By the time I rolled around to my 8th month of pregnancy—less sick, still traveling—I joined my two nearest African counterparts in Nairobi for a conference on reproductive health.

At the time, all three of us were hugely pregnant.

Between us, we were married, partnered and single. Two of us were pregnant for the first time, and one had a nine-year old daughter. We were Kenyan, Uganda, American and we had each chosen our pregnancy. We entered the conference building like three full-bellied ships sailing into port, an armada ready to fight for the right of other women to choose their reproductive health outcomes the way we had.

Although we spoke most vociferously about the right to safe abortion, we also tied that right to expanded reproductive health services that allowed women the right to plan their pregnancies, to expect healthy pregnancies and to have access to trained medical practitioners. We wanted contraception to include men—not only in the discussion of it, but in the responsibility for it.

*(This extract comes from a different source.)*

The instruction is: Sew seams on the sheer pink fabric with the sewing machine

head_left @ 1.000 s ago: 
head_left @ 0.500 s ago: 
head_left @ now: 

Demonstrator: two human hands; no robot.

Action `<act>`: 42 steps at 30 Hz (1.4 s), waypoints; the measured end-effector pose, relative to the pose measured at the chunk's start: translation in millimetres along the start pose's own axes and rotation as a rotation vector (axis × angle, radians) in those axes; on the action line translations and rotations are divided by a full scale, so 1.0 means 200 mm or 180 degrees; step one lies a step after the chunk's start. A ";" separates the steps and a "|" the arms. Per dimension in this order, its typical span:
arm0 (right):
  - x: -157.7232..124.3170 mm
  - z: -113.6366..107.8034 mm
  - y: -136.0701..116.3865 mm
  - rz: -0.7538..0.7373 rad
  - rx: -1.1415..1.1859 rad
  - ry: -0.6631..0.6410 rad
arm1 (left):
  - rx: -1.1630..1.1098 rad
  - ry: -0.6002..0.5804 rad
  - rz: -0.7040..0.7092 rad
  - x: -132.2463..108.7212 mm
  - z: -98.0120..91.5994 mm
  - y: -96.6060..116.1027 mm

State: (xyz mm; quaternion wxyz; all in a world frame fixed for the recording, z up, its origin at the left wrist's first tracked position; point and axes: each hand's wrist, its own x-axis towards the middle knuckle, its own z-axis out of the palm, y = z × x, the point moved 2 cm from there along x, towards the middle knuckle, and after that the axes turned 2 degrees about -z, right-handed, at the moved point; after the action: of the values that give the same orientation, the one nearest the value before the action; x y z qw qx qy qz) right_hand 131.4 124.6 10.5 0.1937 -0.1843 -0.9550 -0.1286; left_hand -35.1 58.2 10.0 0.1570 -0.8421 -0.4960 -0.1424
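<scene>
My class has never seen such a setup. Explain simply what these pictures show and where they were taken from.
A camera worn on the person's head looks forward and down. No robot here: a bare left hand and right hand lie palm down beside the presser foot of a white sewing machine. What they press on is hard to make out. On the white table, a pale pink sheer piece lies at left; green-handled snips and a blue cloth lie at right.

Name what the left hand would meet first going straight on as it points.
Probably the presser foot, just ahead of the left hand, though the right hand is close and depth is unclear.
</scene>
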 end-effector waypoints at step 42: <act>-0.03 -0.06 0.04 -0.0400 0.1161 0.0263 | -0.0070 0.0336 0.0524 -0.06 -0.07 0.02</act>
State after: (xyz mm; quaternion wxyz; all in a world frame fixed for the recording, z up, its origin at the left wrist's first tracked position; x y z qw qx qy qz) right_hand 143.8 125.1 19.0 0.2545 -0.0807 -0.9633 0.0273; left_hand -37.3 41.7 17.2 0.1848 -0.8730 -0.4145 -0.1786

We didn’t see safe abortion as a topic on its own but as part of a whole new dialogue around women and health care centered on their needs and choices. And we recognized—even among ourselves as reproductive health professionals—what a difficult and tricky continuum it was to define the morals and codes that normally diffuse the topic of abortion from its place as one of the safest, most standard medical practices into something fraught with judgment.

In fact, one of the most mind-expanding experiences of working for Ipas was the realization that even among those of us who were pro-abortion, each of us still held our own understandings about it: our own questions, our own discomforts. We thought about it personally, based on our own family and upbringing and culture and religion—which is exactly how the decision should be framed. Personally. Independently—or in consultation with the family and friends chosen by the woman to guide her through that decision.

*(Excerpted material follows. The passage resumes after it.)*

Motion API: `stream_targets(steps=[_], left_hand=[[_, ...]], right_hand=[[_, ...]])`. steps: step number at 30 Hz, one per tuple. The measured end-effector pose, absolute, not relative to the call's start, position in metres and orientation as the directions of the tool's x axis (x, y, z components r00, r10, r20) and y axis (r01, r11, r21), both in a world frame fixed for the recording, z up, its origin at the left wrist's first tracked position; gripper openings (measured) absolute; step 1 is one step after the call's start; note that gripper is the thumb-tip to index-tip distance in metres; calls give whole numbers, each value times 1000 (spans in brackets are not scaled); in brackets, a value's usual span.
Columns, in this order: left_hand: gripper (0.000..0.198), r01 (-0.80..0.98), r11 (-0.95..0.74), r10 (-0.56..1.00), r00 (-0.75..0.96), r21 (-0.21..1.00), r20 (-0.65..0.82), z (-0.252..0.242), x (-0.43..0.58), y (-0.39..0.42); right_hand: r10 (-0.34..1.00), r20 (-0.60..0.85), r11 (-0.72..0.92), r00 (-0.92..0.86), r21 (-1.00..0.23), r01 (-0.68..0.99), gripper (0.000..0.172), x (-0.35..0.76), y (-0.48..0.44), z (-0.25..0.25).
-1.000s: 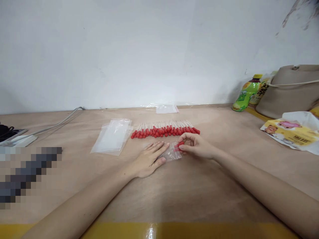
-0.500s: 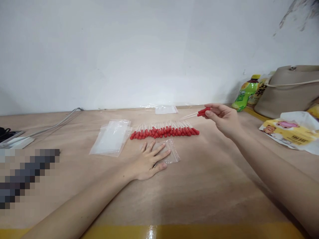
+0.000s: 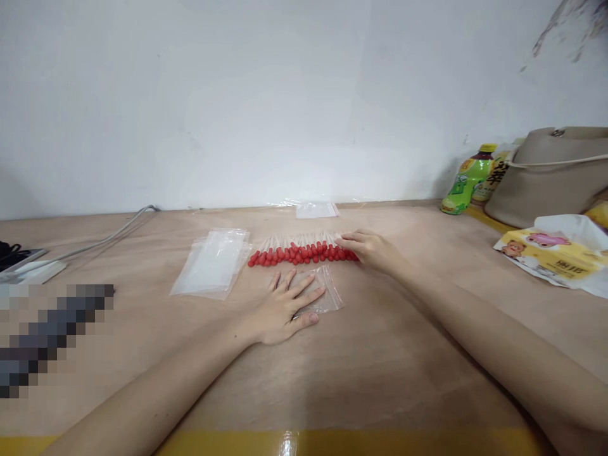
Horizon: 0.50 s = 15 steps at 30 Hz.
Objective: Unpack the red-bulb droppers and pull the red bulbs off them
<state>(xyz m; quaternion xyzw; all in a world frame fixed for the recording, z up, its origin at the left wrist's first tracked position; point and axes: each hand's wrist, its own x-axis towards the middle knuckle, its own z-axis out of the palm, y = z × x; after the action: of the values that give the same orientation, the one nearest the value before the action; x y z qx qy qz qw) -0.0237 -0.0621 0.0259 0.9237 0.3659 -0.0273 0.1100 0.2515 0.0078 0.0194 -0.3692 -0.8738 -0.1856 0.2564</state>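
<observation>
A row of droppers with red rubber bulbs (image 3: 304, 253) and thin clear stems lies on the table, bulbs toward me, stems toward the wall. My left hand (image 3: 287, 310) rests flat in front of the row with fingers spread, pressing on a small clear zip bag (image 3: 327, 294). At the right end of the row, my right hand (image 3: 373, 250) is closed over droppers, palm down. Its fingers cover the last few bulbs, and the thumb is mostly hidden.
Left of the row are stacked clear bags (image 3: 211, 263); another bag (image 3: 316, 210) lies by the wall. A grey cable (image 3: 109, 237) runs at left. At right are a green bottle (image 3: 468, 180), a beige bag (image 3: 555, 177) and a yellow printed packet (image 3: 555, 250).
My right hand has moved left and down, from holding red-bulb droppers above the table to the right end of the row. The left hand has stayed put.
</observation>
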Motion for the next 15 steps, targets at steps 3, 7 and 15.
stream_targets(steps=[3,7,15], left_hand=[[56,682,-707,670,731,187,-131,26,-24,-62],[55,681,-707,669,731,189,-134,26,-24,-61],[61,697,-687,700,711,206,-70,19,-25,-63]], right_hand=[[583,596,620,-552,111,776,28,253,-4,24],[563,685,677,-463,-60,734,21,245,-35,22],[611,509,769,-607,-199,607,34,209,-75,-2]])
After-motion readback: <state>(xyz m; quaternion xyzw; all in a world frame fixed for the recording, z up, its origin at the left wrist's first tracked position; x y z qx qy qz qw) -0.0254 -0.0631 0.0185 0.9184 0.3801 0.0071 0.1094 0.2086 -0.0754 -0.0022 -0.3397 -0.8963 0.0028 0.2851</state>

During my time at Ipas, not unexpectedly, a few beloved friends shared with me their news of an unintended pregnancy. Most wanted to talk about what to do next, and those discussions often included abortion. My response was always directed to the woman according to her own individual situation. What was the context of her life, her support system, her finances, her wishes, her wants? Because even as I fought for abortion rights, I didn’t believe it was the only choice for an unintended pregnancy.

I just always wanted it to be a safe one.

By the time my own pregnancy ended—with a hospital birth at the experienced hands of a trained midwife—I had discovered through a screening process that I had a genetic disposition for hemorrhage, the leading cause of maternal death. Luckily, for my birth I had access to a hematologist, an expensive IV drug to stop my bleeding, trained nurses all around, and the proximity of high-end care if anything went wrong. Once again, I reflected on how differently my pregnancy might have gone had I been anywhere else in the world. And I thought about the risk of death that my pregnancy brought with it—one that comes automatically, still, for so many other women around the world.

I could not have been happier with my own pregnancy outcome, but I recognize all the many and varied supports that gave me a healthy child at the end of that process. There were a thousand other ways, and a million other scenarios how my pregnancy could have gone.

For a useful discussion of abortion, I think it’s essential to think outside our own lives and imagine all the practicalities, the risks, the myriad situations that women find themselves in—and offer them the greatest ability to choose for themselves the options and risks they are willing to take to build the life they want for themselves.